*** Opening Raw data ***
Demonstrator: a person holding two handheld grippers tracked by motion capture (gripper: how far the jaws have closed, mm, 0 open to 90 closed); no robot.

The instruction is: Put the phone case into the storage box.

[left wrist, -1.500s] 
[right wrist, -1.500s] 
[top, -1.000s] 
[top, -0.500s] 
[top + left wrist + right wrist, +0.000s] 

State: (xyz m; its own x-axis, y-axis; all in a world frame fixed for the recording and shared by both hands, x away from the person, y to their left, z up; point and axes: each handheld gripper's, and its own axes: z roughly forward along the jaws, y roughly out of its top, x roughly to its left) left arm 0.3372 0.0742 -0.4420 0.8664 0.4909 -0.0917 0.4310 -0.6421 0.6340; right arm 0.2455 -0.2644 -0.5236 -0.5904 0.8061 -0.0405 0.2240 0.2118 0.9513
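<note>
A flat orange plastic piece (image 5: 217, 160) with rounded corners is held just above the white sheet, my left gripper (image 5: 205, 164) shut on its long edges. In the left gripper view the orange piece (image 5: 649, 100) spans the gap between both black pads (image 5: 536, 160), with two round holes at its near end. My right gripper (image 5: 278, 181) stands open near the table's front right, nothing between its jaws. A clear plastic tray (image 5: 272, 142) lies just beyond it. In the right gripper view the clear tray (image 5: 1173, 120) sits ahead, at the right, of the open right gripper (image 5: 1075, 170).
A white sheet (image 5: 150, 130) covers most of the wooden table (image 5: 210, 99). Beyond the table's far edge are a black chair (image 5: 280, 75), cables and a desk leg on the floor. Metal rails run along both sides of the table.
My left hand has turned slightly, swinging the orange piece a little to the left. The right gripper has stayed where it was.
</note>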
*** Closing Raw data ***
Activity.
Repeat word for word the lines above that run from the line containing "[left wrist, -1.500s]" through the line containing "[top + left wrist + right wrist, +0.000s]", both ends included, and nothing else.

Result of this exercise.
[left wrist, -1.500s] 
[right wrist, -1.500s] 
[top, -1.000s] 
[top, -0.500s] 
[top + left wrist + right wrist, +0.000s] 

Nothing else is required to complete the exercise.